### DATASET EXCERPTS:
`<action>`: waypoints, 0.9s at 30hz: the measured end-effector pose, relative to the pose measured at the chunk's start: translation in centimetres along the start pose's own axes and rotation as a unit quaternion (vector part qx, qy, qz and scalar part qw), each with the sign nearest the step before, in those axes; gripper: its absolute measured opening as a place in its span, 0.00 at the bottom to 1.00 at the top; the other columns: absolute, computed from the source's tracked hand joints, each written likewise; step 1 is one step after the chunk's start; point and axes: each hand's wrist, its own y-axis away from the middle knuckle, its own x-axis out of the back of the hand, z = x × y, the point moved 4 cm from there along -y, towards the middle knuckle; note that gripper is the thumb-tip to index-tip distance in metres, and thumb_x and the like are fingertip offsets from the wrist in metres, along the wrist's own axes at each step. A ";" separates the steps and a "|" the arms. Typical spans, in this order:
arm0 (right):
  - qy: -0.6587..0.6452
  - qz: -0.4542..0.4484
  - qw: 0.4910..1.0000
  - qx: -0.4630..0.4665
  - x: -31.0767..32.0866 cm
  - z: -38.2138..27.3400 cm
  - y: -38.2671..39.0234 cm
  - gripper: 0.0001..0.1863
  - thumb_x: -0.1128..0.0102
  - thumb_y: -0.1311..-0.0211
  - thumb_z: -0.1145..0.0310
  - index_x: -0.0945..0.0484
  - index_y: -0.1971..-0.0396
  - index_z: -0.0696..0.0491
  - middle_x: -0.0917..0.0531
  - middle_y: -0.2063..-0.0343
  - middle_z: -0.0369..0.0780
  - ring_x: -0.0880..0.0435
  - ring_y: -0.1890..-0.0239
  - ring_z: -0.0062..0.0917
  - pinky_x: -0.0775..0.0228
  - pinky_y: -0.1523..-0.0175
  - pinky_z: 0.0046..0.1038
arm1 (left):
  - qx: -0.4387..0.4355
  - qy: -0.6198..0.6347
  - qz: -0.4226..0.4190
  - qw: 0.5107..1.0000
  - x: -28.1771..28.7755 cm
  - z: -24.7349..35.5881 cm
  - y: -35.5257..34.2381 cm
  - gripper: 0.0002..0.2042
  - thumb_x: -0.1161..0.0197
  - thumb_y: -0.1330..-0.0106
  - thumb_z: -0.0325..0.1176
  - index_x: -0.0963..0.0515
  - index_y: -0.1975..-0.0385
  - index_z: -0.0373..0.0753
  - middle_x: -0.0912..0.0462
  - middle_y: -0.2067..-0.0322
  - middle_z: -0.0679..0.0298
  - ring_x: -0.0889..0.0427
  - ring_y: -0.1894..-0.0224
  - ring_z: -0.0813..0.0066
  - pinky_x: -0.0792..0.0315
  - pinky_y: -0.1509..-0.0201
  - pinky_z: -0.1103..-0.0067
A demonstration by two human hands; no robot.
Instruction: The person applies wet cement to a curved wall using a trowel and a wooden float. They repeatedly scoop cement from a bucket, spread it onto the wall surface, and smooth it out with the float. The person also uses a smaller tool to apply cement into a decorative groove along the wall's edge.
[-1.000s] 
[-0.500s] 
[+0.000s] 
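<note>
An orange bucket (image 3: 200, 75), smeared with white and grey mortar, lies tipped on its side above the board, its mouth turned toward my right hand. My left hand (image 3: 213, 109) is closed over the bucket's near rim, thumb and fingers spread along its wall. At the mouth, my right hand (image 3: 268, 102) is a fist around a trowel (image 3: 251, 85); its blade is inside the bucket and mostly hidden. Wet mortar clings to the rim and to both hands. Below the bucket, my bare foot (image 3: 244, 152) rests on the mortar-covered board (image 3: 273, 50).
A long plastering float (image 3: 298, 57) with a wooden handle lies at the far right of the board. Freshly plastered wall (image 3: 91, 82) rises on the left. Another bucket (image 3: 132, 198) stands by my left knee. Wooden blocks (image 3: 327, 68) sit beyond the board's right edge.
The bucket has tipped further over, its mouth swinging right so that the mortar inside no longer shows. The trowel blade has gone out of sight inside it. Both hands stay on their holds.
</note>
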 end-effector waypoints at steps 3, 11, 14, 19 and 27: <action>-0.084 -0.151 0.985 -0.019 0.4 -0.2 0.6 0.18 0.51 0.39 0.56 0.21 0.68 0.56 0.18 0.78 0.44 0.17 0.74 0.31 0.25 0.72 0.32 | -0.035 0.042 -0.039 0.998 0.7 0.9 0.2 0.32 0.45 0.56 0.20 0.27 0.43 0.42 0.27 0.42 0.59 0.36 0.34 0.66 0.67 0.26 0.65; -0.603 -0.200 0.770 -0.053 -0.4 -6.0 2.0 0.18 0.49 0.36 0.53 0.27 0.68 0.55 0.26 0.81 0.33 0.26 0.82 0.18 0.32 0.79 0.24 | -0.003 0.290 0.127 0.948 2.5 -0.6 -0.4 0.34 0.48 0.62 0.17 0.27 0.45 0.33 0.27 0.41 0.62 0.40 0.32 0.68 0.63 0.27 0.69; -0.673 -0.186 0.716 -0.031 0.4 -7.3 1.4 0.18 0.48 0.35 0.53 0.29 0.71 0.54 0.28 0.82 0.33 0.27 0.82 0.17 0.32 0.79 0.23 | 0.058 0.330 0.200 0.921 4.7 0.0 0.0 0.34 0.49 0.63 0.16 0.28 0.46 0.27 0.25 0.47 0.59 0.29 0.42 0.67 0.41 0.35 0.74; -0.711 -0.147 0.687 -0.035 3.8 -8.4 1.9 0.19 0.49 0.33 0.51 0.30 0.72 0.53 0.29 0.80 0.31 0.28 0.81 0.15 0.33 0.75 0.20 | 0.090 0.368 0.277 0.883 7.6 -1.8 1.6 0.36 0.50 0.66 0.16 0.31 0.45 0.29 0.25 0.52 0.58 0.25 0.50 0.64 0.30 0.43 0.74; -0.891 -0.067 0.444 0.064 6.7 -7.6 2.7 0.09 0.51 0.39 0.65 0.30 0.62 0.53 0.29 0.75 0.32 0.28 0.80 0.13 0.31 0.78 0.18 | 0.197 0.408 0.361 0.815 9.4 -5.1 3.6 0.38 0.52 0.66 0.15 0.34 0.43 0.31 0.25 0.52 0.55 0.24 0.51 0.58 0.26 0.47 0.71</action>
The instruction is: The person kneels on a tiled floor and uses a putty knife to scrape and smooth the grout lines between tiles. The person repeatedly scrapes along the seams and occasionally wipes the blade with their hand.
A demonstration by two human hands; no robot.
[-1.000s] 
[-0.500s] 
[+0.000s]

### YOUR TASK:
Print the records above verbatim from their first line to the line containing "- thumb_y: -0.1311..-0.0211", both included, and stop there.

### YOUR SOLUTION:
`<action>`: waypoints, 0.9s at 30hz: the measured end-effector pose, relative to the pose measured at the chunk's start: translation in centimetres along the start pose's own axes and rotation as a unit quaternion (vector part qx, qy, qz and scalar part qw), each with the sign nearest the step before, in those axes; gripper: its absolute measured opening as a place in its span, 0.00 at the bottom to 1.00 at the top; the other columns: absolute, computed from the source's tracked hand joints, each written likewise; step 1 is one step after the chunk's start; point and axes: each hand's wrist, its own y-axis away from the middle knuckle, its own x-axis out of the back of the hand, z = x × y, the point moved 4 cm from there along -y, towards the middle knuckle; note that gripper is the thumb-tip to index-tip distance in metres, and thumb_x and the like are fingertip offsets from the wrist in metres, along the wrist's own axes at each step. A ";" separates the steps and a "|" the arms. Typical spans, in this order:
arm0 (right):
  - qy: -0.6587..0.6452
  - qz: -0.4542..0.4484
  - qw: 0.4910..1.0000
  - qx: -0.4630..0.4665
  - x: -31.0767..32.0866 cm
  - z: -38.2138..27.3400 cm
  - y: -38.2671..39.0234 cm
  - gripper: 0.0001..0.1863
  - thumb_x: -0.1128..0.0102
  - thumb_y: -0.1311..-0.0211

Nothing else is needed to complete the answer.